» **Task objective**
Restating the data exactly is the whole task.

[Opening Data section]

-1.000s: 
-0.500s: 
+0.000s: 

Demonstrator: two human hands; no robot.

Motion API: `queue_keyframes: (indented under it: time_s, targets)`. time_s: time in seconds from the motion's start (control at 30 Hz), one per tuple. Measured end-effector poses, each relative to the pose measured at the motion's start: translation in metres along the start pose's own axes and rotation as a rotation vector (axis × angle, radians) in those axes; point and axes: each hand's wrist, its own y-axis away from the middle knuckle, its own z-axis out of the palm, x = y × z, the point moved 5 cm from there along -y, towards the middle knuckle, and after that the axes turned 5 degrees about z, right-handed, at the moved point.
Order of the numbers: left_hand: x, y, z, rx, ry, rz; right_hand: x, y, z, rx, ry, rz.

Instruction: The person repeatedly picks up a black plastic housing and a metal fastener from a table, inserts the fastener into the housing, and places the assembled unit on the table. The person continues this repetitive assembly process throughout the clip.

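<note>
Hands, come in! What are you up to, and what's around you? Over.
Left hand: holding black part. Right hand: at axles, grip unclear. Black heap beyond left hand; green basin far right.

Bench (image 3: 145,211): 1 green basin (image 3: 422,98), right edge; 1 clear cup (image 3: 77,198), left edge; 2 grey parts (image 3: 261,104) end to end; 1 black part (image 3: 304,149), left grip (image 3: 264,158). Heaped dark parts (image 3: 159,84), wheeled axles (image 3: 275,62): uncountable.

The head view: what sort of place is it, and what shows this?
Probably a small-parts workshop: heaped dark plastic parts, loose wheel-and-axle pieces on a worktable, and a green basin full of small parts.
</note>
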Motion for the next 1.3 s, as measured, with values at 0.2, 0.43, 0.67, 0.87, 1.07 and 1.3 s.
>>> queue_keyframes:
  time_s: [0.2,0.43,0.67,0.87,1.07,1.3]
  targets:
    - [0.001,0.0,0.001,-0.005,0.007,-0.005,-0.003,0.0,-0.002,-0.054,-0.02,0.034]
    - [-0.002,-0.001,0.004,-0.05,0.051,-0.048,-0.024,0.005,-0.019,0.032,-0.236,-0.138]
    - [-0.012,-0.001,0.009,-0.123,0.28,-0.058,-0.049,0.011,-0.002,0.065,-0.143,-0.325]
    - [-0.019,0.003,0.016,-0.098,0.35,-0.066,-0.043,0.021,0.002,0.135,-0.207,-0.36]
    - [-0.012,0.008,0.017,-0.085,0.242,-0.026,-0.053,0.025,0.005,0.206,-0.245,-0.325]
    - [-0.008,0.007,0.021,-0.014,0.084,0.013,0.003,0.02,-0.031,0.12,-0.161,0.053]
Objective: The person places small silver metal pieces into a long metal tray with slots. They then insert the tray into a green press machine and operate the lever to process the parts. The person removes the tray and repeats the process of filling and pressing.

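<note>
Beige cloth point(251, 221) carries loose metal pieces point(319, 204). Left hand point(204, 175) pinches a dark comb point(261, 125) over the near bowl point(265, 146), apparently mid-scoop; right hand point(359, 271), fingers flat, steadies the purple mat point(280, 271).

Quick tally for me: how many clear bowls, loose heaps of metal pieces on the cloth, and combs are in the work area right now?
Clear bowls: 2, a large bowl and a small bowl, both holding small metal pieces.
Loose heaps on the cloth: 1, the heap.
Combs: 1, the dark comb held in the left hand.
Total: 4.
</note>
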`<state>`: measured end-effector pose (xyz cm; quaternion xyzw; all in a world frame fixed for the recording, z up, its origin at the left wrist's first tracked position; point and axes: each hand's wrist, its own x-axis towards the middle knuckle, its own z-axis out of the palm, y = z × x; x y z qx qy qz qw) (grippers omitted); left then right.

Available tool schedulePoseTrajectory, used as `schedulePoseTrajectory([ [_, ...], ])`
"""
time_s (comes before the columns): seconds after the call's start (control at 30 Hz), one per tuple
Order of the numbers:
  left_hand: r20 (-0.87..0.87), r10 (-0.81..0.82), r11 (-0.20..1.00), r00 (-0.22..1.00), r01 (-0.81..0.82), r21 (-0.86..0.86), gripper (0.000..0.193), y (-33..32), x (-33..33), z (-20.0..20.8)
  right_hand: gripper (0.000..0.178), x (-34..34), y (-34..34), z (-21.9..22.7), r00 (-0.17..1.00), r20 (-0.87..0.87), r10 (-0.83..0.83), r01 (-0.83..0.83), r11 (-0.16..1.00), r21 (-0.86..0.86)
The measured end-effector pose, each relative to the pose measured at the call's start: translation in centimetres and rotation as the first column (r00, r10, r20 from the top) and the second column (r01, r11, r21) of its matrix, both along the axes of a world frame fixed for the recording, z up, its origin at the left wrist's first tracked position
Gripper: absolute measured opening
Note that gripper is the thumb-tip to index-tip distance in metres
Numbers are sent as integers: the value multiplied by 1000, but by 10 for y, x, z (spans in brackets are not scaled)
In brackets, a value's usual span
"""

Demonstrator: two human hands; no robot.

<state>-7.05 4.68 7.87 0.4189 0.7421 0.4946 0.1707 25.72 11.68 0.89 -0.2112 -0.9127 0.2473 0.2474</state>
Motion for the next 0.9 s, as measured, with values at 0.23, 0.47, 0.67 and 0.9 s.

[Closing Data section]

» **Response area**
-1.000s: 
-0.500s: 
+0.000s: 

Demonstrator: two human hands; no robot.

Motion API: `queue_keyframes: (indented under it: time_s, targets)`. time_s: time in seconds from the motion's start (control at 30 Hz), one per tuple. Measured end-effector poses, each relative to the pose measured at the motion's start: translation in metres along the start pose's own axes and rotation as a rotation vector (axis × angle, radians) in those axes; point and axes: each hand's wrist, its own y-axis away from the middle knuckle, its own z-axis out of the palm, x = y × z, the point moved 5 cm from there along -y, towards the middle knuckle, and after that the axes turned 5 degrees about z, right-handed, at the moved point.
Order of the numbers: left_hand: x, y, z, rx, ry, rz; right_hand: x, y, z, rx, ry, rz.

Instruction: The person repeatedly picks up a black plastic housing and a metal fastener from a table, inserts the fastener into the housing, and places the assembled unit on the table. The person continues this repetitive assembly process throughout the clip.

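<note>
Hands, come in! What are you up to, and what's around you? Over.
Left hand: holding black part. Right hand: at axles, grip unclear. Black heap beyond left hand; green basin far right.

Bench (image 3: 145,211): 1 green basin (image 3: 422,98), right edge; 1 clear cup (image 3: 77,198), left edge; 2 grey parts (image 3: 261,104) end to end; 1 black part (image 3: 304,149), left grip (image 3: 264,158). Heaped dark parts (image 3: 159,84), wheeled axles (image 3: 275,62): uncountable.

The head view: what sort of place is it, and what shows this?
Probably a small-parts workshop: heaped dark plastic parts, loose wheel-and-axle pieces on a worktable, and a green basin full of small parts.
</note>
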Motion for the next 1.3 s, as measured, with values at 0.2, 0.43, 0.67, 0.87, 1.07 and 1.3 s.
>>> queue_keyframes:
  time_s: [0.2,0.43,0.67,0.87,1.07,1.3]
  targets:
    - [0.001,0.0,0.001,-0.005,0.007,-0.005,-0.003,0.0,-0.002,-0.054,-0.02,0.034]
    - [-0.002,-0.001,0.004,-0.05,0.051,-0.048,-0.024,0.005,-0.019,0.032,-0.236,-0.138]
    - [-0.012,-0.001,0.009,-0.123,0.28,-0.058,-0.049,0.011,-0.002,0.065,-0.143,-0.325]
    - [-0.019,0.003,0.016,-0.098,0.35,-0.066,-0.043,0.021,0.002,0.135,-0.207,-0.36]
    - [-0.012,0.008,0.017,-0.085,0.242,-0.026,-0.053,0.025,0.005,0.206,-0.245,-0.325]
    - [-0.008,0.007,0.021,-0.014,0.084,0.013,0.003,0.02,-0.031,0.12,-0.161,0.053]
Objective: The person places small silver metal pieces into a long metal tray with slots. They then insert the tray into a green press machine and operate the lever to process the parts. The person removes the tray and repeats the process of filling and pressing.

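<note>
Beige cloth point(251, 221) carries loose metal pieces point(319, 204). Left hand point(204, 175) pinches a dark comb point(261, 125) over the near bowl point(265, 146), apparently mid-scoop; right hand point(359, 271), fingers flat, steadies the purple mat point(280, 271).

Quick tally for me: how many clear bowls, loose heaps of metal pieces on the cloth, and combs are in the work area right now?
Clear bowls: 2, a large bowl and a small bowl, both holding small metal pieces.
Loose heaps on the cloth: 1, the heap.
Combs: 1, the dark comb held in the left hand.
Total: 4.
</note>
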`<state>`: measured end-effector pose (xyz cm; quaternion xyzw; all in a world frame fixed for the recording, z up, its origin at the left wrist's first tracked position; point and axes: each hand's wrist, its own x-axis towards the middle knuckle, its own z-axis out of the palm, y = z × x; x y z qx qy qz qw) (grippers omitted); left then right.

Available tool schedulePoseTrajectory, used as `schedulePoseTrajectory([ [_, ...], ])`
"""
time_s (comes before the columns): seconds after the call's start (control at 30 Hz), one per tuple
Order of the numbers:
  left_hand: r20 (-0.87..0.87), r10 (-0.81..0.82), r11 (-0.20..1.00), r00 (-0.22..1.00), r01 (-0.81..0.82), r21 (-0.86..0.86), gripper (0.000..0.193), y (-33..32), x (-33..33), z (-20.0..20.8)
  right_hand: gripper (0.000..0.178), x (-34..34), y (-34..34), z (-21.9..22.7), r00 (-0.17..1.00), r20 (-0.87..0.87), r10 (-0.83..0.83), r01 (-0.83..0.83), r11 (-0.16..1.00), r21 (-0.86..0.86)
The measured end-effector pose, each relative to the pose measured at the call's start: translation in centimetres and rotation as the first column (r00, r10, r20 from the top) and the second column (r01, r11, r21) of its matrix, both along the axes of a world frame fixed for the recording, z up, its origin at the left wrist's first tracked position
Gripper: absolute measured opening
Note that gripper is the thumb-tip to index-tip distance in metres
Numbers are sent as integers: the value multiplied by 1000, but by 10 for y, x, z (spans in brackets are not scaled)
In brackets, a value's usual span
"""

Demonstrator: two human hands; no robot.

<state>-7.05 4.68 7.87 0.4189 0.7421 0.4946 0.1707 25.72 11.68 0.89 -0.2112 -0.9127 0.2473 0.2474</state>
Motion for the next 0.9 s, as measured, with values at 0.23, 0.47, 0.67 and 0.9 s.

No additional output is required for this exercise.